[Dataset excerpts]
***

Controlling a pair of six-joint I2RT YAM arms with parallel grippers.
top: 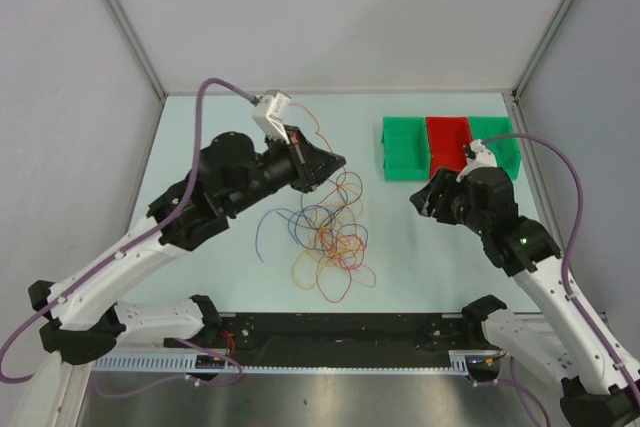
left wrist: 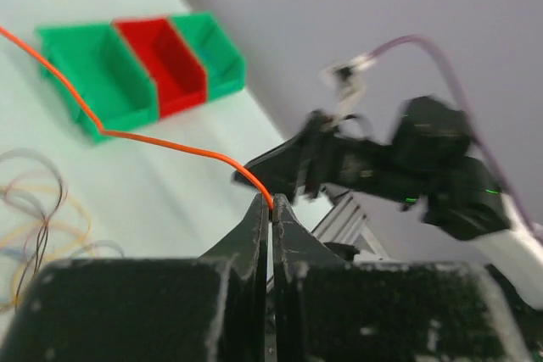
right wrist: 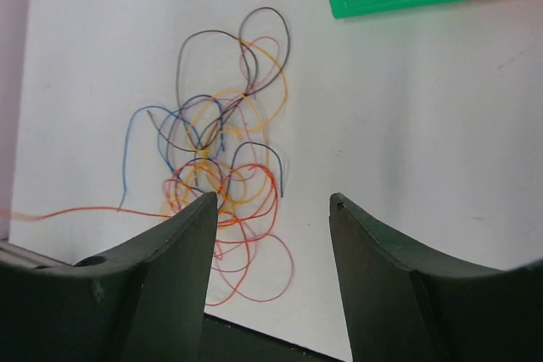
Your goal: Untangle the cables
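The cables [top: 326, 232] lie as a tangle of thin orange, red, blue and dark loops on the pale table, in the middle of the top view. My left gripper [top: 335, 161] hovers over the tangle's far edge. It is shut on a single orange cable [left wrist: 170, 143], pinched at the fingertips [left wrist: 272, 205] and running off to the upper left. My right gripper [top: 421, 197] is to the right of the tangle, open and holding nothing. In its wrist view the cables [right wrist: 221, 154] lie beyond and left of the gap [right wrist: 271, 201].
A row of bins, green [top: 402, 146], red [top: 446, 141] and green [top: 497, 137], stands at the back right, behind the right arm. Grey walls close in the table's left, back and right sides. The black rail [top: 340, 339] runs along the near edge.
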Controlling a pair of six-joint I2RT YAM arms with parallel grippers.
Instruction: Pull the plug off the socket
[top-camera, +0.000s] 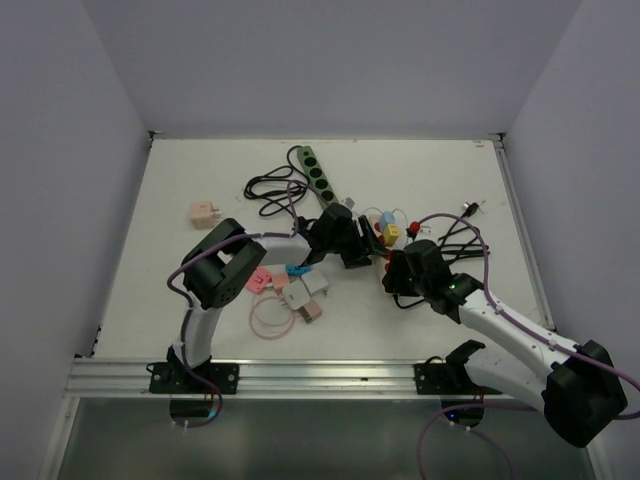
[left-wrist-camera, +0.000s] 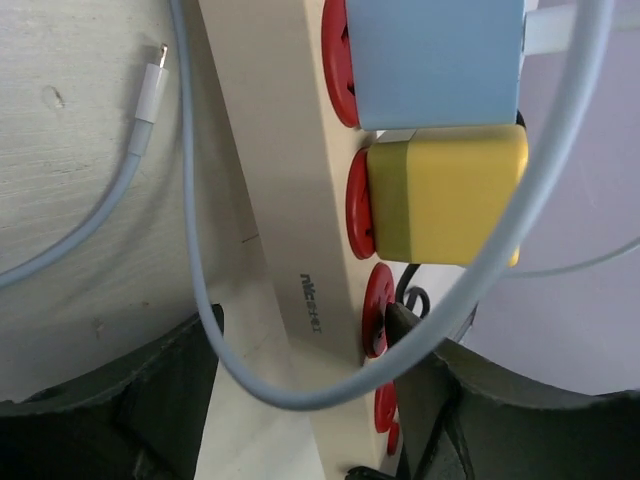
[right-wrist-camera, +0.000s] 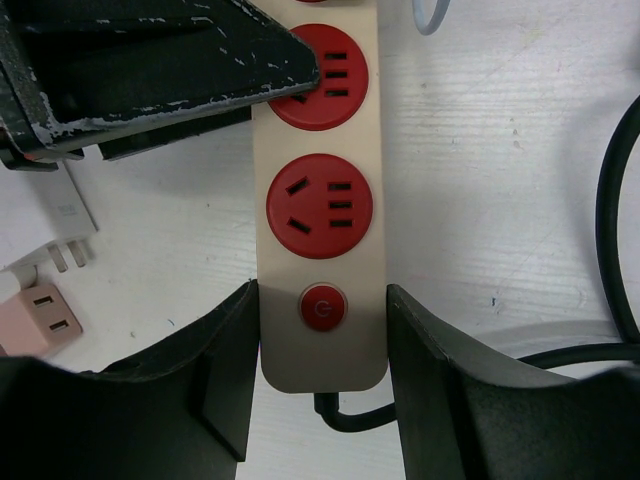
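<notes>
Power strip (right-wrist-camera: 322, 210) lies mid-table, a little toward 3 o'clock from centre in the top view, between both arms. Right gripper (right-wrist-camera: 322, 300) is clamped across the strip's switch end, fingers pressed on both long sides, so it looks anchored. Left gripper (left-wrist-camera: 300, 330) is spread open, straddling the strip, nothing held. Yellow plug (left-wrist-camera: 445, 195) sits seated in a red socket at 3 o'clock in the left wrist view, blue plug (left-wrist-camera: 435, 60) in the next socket at 1 o'clock. Both are small rigid plastic blocks: light, smooth, likely slippery, held only by pin friction. Best hold is probably the yellow block's flat side faces, pulling straight out. A loose grey cable (left-wrist-camera: 200, 250) loops over the strip and across the yellow plug; could snag.
</notes>
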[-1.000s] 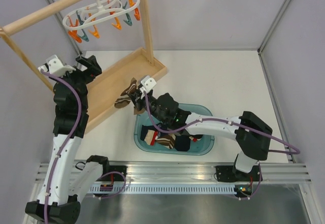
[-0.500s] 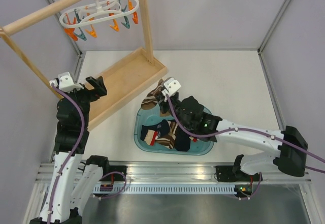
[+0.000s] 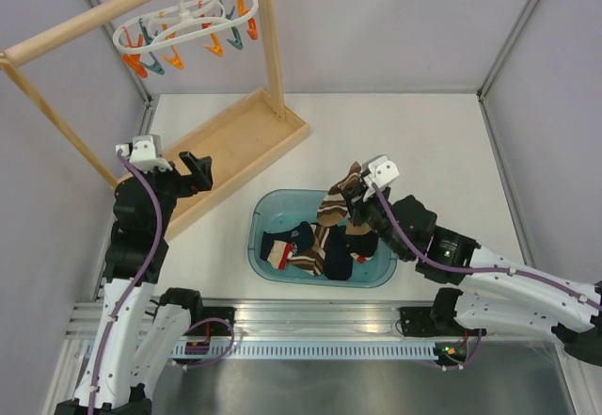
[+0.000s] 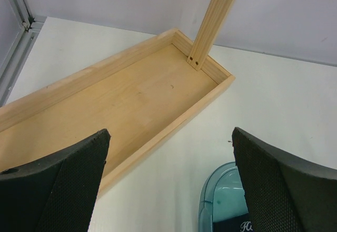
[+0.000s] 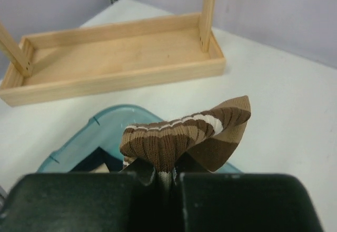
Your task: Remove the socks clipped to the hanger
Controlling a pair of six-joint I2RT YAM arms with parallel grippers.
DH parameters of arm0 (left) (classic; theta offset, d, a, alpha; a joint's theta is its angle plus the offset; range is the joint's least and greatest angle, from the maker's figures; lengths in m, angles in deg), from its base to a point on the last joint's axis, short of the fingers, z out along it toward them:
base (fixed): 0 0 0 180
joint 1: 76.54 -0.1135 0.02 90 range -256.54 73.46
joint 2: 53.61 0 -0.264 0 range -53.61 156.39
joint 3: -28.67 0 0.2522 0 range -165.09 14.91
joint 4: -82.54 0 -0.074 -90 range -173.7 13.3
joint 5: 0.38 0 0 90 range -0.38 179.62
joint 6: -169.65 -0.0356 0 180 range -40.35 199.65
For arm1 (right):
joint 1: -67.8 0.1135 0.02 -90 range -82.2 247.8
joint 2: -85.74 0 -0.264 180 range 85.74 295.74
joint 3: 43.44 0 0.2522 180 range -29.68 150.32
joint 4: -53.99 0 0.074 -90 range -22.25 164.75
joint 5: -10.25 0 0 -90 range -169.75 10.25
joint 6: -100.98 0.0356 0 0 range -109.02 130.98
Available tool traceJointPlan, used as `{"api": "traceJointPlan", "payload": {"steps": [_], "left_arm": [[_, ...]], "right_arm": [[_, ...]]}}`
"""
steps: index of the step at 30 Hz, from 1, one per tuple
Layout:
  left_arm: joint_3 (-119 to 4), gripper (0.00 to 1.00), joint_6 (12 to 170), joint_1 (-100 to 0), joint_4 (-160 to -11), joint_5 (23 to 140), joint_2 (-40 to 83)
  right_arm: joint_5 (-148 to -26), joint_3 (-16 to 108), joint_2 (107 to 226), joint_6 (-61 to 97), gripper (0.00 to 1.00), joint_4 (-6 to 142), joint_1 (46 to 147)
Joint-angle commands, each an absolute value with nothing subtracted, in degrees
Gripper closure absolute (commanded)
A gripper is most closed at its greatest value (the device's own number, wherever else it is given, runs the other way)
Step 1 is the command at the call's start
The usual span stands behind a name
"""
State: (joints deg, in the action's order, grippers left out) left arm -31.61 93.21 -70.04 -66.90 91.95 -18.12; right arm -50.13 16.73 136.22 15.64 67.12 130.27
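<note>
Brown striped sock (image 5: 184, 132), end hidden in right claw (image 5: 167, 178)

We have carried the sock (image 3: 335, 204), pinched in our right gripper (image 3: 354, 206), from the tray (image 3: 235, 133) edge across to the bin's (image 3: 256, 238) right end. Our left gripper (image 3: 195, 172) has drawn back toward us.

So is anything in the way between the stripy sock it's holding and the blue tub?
Nothing visible. The right gripper holds the brown striped sock above the open teal tub, near its far rim; only other socks lie inside.
</note>
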Motion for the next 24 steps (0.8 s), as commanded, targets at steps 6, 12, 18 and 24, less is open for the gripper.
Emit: {"api": "traceJointPlan", "payload": {"steps": [6,12,18,24], "left_arm": [[-31.85,0.00,90.90,-69.95,-66.38,90.41,-18.72],[-32.02,0.00,90.81,-69.95,-66.03,90.50,-18.63],[-32.11,0.00,90.81,-69.95,-65.86,91.11,-18.54],[-32.11,0.00,90.98,-69.95,-65.68,91.73,-18.45]], "right_arm": [[-54.17,7.68,140.40,27.06,0.99,68.20,130.46],[-54.79,4.69,142.51,32.33,0.99,64.67,130.73],[-54.27,2.93,143.75,34.00,0.43,63.79,131.16],[-50.75,1.87,141.99,34.89,0.02,64.49,131.52]]}}
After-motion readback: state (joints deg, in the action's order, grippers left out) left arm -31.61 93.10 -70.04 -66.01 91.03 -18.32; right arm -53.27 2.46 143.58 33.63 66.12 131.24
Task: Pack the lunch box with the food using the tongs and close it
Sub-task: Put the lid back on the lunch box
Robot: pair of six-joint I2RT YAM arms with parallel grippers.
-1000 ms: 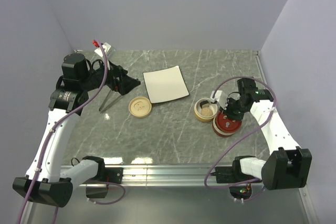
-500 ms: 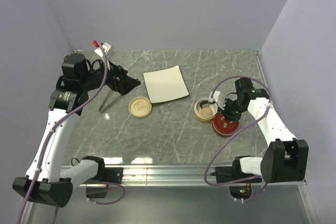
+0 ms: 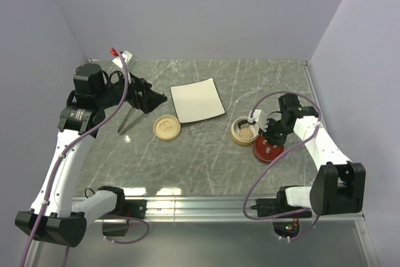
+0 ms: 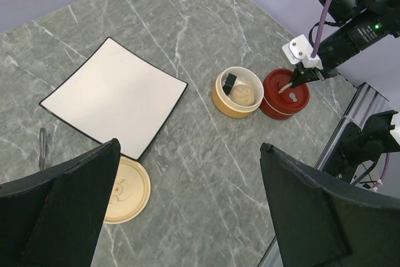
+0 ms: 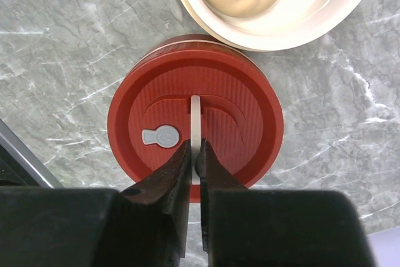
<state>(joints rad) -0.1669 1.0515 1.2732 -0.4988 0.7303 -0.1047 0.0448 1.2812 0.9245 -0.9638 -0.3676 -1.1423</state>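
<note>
The lunch box is in round parts. A red tier with its red lid (image 5: 231,104) stands beside an open beige bowl (image 4: 220,99). The bowl holds food: a beige ball (image 4: 242,95) and a dark sushi roll (image 4: 229,81). My right gripper (image 5: 194,154) is shut on the thin white handle (image 5: 195,114) standing up from the red lid (image 3: 269,149). The tongs (image 3: 128,120) lie on the table at the back left. My left gripper (image 3: 153,99) hangs wide open above them, holding nothing, and the tongs (image 4: 42,148) show at its view's left edge.
A white square plate (image 3: 197,100) lies bare at the back centre. A loose beige lid (image 3: 167,127) rests flat in front of its left corner. A metal rail (image 3: 206,204) runs along the near table edge. Walls close in on three sides.
My right arm has drawn in slightly to the left over the red lid, still pinching its handle. The left arm has not moved.
</note>
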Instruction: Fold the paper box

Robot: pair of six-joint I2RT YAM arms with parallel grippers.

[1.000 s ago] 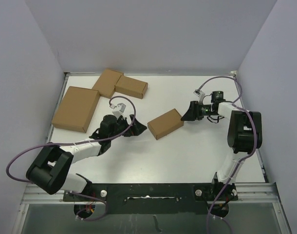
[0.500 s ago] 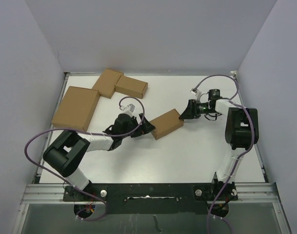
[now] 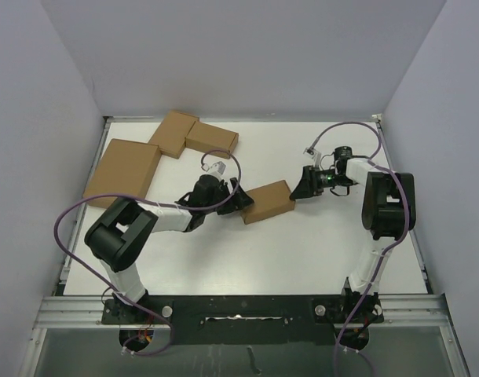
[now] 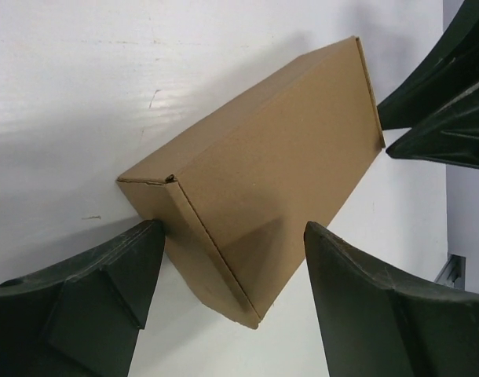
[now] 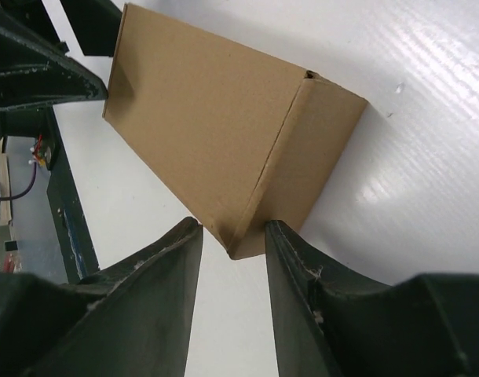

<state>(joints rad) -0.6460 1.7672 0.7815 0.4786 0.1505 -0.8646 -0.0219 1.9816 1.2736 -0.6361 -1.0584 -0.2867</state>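
Currently the paper box (image 3: 267, 202) is a closed, plain brown rectangular carton, lying flat and skewed mid-table (image 3: 302, 243). The left gripper (image 3: 238, 201) is at its left end, jaws apart and straddling that end's corner. The right gripper (image 3: 296, 188) is at the opposite end, jaws narrow around the corner; can't tell if they pinch it.
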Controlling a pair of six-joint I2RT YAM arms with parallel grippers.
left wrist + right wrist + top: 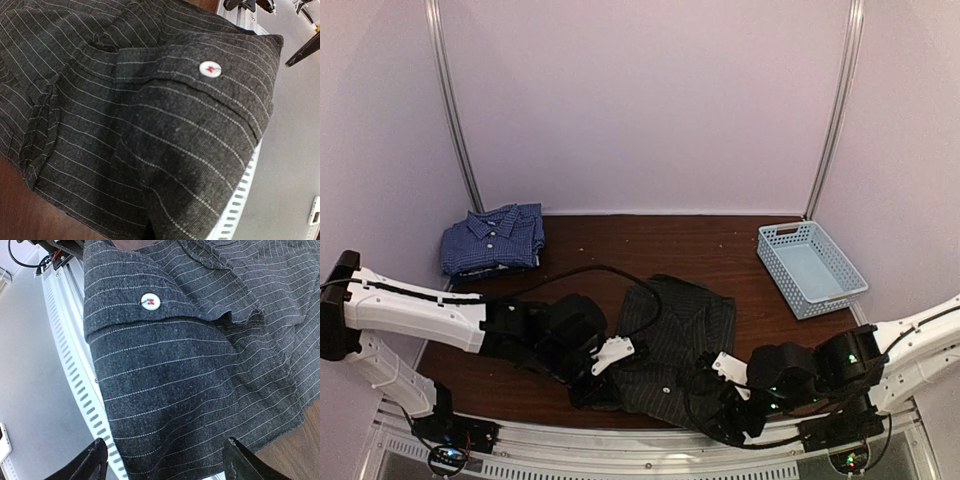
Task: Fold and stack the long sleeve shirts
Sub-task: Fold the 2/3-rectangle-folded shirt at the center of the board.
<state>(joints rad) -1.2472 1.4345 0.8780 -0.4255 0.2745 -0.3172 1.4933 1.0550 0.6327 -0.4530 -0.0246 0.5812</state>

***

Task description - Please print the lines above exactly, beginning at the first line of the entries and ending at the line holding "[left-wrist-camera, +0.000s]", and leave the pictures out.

Answer below -
Controlling a pair of six-joint I2RT YAM arms with parallel grippers.
top: 
left wrist: 
right wrist: 
Your goal: Untangle the cables
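The cables [top: 326, 232] lie as a tangle of thin orange, red, blue and dark loops on the pale table, in the middle of the top view. My left gripper [top: 335, 161] hovers over the tangle's far edge. It is shut on a single orange cable [left wrist: 170, 143], pinched at the fingertips [left wrist: 272, 205] and running off to the upper left. My right gripper [top: 421, 197] is to the right of the tangle, open and holding nothing. In its wrist view the cables [right wrist: 221, 154] lie beyond and left of the gap [right wrist: 271, 201].
A row of bins, green [top: 402, 146], red [top: 446, 141] and green [top: 497, 137], stands at the back right, behind the right arm. Grey walls close in the table's left, back and right sides. The black rail [top: 340, 339] runs along the near edge.
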Controlling a pair of six-joint I2RT YAM arms with parallel grippers.
Instruction: Pull the plug off the socket
[top-camera, +0.000s] 
[left-wrist-camera, +0.000s] 

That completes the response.